Poster: Z19 Date: Dec 31, 2005 2:18am
Forum: web Subject: Re: Broken/truncated .zip files in Wayback Machine

On December 24, 2003 03:29:40pm Brad wrote:
> we may be able to auto-detect and fix this problem as we serve the files, in the future

Two years later, this has been reported numerous times, and you are still serving zip files one byte short. Is this ever going to be fixed?

Reply [edit]

Poster: wjgeorge Date: Jun 28, 2007 9:40pm
Forum: web Subject: Re: Broken/truncated .zip files in Wayback Machine

1) Copy the file you want to fix to a file named "fixme"
2) Run the fixme.pl script:

open(FOO,">>fixme");
binmode(FOO);
syswrite(FOO,chr(0),1);

3) Test with your zip program
4) rename or copy the file named "fixme" to your orginal file name




This post was modified by wjgeorge on 2007-06-29 04:40:01

Reply [edit]

Poster: Z19 Date: Jun 28, 2007 11:25pm
Forum: web Subject: Re: Broken/truncated .zip files in Wayback Machine

Well, thanks, but I can fix the files myself.
The problem is, why doesn't the Archive fix their files?

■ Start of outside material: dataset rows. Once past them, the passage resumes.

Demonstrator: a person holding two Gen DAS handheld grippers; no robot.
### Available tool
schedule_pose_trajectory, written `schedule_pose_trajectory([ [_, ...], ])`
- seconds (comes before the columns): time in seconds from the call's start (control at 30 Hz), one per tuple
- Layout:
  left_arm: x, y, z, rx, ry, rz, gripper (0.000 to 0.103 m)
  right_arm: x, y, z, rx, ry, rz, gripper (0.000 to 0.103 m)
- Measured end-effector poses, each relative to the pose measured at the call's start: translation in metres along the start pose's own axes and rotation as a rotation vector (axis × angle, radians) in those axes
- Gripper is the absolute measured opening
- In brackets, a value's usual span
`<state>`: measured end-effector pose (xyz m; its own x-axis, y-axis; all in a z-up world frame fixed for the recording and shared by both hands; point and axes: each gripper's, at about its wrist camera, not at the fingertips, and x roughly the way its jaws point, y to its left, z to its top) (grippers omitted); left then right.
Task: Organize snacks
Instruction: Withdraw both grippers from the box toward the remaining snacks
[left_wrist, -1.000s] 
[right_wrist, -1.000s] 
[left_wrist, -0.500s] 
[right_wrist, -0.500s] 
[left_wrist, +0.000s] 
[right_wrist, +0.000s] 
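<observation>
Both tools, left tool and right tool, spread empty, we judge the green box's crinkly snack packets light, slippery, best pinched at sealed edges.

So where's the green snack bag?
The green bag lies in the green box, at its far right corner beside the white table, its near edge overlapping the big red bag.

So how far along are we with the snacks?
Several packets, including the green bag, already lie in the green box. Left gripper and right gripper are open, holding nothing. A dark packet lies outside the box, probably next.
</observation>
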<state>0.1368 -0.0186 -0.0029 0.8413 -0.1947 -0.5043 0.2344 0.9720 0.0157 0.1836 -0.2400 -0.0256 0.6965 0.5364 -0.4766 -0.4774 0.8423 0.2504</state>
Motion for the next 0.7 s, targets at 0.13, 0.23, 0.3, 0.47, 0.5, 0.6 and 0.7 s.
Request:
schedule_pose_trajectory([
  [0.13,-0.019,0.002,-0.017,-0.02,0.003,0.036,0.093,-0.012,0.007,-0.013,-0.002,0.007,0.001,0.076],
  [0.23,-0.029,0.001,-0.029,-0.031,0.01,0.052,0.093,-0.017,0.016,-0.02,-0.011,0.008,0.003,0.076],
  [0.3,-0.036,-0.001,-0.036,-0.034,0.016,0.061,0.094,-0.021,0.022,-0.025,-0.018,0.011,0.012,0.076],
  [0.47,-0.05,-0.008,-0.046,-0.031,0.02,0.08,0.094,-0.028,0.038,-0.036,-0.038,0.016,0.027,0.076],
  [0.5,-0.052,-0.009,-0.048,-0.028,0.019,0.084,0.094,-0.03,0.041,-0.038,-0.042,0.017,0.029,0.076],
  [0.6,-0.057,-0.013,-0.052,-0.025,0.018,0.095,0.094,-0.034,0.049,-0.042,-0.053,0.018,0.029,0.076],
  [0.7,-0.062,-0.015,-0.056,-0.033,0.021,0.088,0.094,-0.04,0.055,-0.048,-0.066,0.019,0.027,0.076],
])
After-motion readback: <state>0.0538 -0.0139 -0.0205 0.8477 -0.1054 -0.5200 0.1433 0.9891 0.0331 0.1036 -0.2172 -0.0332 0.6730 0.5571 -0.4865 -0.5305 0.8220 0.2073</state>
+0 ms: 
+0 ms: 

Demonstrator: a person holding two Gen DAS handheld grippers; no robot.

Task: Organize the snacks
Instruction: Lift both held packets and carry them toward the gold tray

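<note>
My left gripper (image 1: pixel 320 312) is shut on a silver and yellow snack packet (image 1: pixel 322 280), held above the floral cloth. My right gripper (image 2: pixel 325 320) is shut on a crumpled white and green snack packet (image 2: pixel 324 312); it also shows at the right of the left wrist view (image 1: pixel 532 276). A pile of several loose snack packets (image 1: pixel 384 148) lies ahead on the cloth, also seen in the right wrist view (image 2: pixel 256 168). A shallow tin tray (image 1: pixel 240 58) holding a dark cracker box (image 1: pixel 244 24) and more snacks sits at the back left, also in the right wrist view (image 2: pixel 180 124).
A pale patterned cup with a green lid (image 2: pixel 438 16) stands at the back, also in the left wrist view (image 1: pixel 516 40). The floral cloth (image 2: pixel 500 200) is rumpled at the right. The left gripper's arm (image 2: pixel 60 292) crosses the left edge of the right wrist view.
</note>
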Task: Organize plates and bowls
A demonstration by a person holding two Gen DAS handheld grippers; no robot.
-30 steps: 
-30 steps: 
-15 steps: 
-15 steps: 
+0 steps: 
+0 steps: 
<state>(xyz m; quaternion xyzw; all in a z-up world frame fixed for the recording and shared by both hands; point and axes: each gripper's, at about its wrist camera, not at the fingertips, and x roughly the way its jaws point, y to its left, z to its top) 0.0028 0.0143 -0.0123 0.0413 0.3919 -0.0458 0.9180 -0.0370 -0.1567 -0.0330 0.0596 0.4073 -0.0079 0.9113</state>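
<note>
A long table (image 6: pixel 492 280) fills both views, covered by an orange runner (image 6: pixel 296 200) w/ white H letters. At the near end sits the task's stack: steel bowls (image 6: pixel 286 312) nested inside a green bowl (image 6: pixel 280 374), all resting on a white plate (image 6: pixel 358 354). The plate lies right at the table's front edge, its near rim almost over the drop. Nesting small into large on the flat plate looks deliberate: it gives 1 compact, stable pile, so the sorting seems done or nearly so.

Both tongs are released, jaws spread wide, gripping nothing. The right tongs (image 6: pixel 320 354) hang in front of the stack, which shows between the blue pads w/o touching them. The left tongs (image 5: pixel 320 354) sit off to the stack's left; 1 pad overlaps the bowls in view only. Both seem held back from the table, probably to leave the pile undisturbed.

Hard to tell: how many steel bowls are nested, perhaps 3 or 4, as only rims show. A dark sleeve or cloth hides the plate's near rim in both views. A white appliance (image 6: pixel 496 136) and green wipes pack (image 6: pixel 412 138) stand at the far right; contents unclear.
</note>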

Why doesn't anyone at the Archive even bother to reply?

It's only been an outstanding, known problem with a simple fix for at least 4 years.

Reply [edit]

Poster: mark_k Date: Dec 24, 2003 8:39am
Forum: web Subject: Re: Broken/truncated .zip files in Wayback Machine

Hi,

The problem is definitely not related to the 1MB file size issue; the files I examined were 200K or so long, from memory.

As I understand it, in the .zip file format there is a list of filenames in the archive right at the end of the file. And presumably the file format requires a trailing zero byte.

Some/most archiver programs report an error like "end of central directory signature not found" (from memory) when you try to work with a file missing its final zero byte.

If you like, I can send some example web.archive.org URLs by private email so you can investigate this issue yourself.

Regards,
-- Mark

Reply [edit]

Poster: Dolphin Date: Dec 23, 2003 10:19am
Forum: web Subject: Re: Broken/truncated .zip files in Wayback Machine

That's great news. It's hard enough as it is to get a zip file from Wayback Machine because you almost always get the cannot connect error. Now how does one append a zero byte to a zip file?